Optisch und tänzerisch gekonnt präsentierte sich die Jugendgarde, ehe nach einer kurzen Pause "Des Bändla" die Herzen der Besucher im Sturm eroberte. Dieses musikalische Instrumental- und Gesangsquartett aus Marktbergel (Stefan Reuter, Klaus Weiß, Dominik Horn und Andreas Faske) überraschte mit Witz und Können und sorgte für Stimmung und stehende Ovationen. Ein packender Schautanz der Rother Gäste wechselte zum Augenschmaus, und mit Ines Procter aus Unterleinach betrat eine aus dem Fernsehen bekannte Putzfrau die Bühne und lamentierte über Alltagsprobleme. Einen weiteren Knüller bot das Männerballett, das so rasant über die Bühne tobte, dass man schon vom Zusehen fast in Atemnot geraten konnte.

Atemlos ins Finale

"Atemnot" war auch das Thema von Standup-Comedian Berhane Berhane, der sich selbstbewusst als "Ossi" (Ostafrikaner) bezeichnet. Er "übersetzte" einen fiktiven Auftritt Helene Fischers für Gehörlose.

Sich im Spiegel zu sehen, war die Botschaft der Windshemia-Schautanzgruppe. Der Showtanz riss das trotz später Stunde nimmermüde Publikum zu Begeisterungsstürmen hin und führte zum Finale, bei dem sich alle Aktiven auf die Bühne begaben.

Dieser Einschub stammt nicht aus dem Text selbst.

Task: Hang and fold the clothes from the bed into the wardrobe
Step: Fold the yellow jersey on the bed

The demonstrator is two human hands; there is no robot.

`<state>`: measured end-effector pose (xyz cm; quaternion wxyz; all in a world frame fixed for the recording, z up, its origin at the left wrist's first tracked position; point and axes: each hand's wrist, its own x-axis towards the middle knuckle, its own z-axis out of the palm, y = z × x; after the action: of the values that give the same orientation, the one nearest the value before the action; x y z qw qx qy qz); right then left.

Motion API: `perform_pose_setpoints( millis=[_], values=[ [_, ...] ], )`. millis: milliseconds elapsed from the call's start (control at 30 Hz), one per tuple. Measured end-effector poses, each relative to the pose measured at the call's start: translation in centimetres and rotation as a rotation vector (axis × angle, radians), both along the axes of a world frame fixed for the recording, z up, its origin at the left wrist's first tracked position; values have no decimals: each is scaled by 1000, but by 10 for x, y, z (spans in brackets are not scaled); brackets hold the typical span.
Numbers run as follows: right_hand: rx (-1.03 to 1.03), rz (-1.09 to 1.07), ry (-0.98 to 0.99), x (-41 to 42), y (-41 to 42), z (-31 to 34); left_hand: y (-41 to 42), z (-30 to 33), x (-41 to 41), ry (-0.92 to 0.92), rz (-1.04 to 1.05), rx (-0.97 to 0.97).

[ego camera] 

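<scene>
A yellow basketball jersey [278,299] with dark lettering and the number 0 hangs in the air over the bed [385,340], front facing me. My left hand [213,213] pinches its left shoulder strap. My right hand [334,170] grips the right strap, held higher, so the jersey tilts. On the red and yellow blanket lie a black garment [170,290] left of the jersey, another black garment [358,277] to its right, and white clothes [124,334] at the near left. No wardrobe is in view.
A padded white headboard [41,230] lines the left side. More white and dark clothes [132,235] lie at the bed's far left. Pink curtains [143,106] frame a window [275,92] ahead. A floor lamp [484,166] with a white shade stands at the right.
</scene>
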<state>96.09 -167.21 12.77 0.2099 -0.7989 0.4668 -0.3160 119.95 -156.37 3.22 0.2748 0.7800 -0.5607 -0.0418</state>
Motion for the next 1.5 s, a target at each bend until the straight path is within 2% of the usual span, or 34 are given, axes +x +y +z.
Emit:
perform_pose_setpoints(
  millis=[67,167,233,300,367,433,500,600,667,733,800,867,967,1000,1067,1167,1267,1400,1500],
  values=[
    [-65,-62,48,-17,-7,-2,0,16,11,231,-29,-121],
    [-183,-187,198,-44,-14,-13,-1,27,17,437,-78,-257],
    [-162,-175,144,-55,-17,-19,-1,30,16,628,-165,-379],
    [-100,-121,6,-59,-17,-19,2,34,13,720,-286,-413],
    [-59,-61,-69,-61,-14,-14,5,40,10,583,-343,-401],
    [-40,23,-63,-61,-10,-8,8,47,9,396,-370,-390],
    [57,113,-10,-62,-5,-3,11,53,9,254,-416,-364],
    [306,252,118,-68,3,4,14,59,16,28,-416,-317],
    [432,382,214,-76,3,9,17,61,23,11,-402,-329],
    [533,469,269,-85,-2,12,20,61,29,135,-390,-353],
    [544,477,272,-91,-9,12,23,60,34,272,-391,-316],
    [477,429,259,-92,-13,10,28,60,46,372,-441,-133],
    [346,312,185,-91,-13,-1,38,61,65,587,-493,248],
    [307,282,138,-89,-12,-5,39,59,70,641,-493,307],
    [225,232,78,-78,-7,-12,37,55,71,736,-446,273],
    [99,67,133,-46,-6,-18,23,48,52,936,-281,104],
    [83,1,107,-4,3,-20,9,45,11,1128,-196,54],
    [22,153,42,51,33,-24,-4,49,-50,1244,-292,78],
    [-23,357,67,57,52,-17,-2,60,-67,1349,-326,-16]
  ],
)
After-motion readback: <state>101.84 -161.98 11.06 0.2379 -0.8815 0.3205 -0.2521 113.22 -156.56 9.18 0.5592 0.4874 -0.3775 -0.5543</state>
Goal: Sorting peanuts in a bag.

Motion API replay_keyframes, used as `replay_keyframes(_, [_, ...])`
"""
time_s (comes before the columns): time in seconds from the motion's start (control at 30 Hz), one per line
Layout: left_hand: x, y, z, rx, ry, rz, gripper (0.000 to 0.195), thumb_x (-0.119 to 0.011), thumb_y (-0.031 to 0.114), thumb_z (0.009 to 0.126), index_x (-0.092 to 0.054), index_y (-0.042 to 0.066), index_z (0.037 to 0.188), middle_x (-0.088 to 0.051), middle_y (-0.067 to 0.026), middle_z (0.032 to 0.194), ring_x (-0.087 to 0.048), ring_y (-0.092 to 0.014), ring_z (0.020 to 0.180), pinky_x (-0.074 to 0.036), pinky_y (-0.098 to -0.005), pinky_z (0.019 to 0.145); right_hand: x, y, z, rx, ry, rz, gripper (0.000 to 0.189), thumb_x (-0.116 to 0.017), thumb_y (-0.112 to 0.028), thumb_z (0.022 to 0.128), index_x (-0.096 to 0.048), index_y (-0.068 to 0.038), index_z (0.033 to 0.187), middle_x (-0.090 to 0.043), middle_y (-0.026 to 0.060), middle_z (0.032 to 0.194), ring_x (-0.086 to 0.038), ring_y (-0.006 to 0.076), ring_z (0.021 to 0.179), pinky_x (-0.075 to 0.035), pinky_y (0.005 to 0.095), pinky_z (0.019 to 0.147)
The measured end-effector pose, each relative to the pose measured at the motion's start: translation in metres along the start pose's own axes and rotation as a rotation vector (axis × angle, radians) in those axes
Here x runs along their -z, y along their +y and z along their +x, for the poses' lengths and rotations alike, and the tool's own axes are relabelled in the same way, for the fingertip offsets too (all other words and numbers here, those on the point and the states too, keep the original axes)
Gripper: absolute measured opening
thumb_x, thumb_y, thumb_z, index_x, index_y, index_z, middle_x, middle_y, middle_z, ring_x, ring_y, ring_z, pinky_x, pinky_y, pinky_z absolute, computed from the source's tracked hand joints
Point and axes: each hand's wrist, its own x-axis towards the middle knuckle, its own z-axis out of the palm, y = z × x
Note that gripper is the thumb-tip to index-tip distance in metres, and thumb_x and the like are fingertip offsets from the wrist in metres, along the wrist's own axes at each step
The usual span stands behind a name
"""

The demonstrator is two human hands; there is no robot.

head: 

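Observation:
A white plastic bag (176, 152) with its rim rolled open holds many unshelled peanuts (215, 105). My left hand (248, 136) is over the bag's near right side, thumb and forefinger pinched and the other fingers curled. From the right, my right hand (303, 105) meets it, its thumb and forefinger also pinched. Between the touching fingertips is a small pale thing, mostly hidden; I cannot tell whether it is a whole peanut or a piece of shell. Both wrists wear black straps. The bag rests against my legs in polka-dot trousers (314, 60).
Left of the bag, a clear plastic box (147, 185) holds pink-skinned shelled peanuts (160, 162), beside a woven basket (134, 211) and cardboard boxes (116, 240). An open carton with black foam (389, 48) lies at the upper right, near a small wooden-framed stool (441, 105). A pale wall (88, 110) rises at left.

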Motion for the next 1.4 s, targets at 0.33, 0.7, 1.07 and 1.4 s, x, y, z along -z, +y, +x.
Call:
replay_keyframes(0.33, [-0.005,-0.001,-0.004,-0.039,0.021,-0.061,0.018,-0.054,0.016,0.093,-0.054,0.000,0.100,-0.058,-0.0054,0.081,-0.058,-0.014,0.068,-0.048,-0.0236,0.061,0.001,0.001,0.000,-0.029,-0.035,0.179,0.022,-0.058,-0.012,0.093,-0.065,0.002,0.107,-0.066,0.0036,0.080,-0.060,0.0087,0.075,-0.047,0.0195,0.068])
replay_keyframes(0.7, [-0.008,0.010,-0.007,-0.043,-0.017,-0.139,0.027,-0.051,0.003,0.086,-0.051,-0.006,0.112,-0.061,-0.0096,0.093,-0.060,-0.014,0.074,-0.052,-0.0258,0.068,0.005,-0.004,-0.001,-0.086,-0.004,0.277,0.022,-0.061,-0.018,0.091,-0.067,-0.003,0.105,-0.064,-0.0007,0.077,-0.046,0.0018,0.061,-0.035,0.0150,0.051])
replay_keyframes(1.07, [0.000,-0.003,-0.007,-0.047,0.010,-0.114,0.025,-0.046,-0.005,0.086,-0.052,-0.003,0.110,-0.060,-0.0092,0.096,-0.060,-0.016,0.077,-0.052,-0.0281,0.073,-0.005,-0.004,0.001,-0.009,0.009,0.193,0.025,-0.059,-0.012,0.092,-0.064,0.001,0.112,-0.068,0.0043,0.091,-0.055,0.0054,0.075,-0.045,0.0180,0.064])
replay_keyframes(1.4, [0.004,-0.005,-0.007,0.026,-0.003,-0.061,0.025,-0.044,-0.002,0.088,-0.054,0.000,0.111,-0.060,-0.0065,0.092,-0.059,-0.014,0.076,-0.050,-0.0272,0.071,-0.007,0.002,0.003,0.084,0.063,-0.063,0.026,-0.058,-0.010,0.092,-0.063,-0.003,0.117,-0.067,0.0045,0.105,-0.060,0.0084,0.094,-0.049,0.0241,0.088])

Nicole und Rudi Schmidt dankten nicht nur allen für einen berauschenden Abend – sie vergaßen in ihren Lobesreden auch nicht all die vor und hinter der Bühne und vor allem während der ganzen Vorbereitungszeit Tätigen einzubeziehen. Der Dank des bestens unterhaltenen Publikums ist aber auch ihnen sicher – die Prunksitzungen sind und bleiben ein Publikumsmagnet.